Read through the entries below and return each line with the word "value".
=== Section Start ===
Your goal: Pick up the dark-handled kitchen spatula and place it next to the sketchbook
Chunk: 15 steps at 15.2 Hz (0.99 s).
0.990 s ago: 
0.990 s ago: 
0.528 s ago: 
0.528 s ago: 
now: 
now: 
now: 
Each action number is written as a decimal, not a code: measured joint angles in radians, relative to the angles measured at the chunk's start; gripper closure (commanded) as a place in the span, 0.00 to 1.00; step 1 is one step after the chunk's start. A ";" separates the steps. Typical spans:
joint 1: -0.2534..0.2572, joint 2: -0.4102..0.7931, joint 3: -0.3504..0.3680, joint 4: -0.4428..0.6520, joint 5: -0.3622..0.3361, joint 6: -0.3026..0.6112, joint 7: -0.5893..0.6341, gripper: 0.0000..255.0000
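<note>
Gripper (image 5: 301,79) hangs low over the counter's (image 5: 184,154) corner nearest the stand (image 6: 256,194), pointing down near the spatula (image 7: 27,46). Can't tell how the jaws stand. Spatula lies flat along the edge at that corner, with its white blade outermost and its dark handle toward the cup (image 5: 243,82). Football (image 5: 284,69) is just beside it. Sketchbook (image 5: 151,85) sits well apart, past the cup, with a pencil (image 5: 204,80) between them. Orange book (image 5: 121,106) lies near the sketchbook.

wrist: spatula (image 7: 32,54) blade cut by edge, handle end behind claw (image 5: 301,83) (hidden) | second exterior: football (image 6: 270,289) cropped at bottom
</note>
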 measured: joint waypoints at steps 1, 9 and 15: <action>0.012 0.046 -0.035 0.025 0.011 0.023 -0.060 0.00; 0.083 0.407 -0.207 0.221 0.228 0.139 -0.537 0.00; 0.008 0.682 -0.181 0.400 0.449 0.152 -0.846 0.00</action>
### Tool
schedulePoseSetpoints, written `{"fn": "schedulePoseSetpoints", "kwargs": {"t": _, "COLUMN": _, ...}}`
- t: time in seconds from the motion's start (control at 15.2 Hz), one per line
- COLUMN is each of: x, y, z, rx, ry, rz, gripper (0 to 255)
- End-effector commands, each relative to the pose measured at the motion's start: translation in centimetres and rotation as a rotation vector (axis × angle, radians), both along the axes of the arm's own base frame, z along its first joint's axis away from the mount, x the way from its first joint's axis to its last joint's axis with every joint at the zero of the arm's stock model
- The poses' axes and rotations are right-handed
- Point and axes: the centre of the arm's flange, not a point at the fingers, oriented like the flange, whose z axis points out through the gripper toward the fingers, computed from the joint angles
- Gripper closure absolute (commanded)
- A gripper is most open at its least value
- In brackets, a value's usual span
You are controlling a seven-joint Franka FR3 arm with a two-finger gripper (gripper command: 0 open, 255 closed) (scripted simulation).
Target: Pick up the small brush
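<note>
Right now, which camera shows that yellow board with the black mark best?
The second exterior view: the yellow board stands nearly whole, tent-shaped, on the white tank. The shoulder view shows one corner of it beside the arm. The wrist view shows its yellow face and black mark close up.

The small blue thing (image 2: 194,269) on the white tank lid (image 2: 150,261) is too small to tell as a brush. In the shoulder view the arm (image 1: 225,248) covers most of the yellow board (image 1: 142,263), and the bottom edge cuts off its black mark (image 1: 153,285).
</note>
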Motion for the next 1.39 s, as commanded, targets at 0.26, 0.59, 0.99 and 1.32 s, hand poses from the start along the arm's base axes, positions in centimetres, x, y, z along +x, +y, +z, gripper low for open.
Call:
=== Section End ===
(RESULT BELOW)
- A gripper is most open at its least value
- In brackets, a value's usual span

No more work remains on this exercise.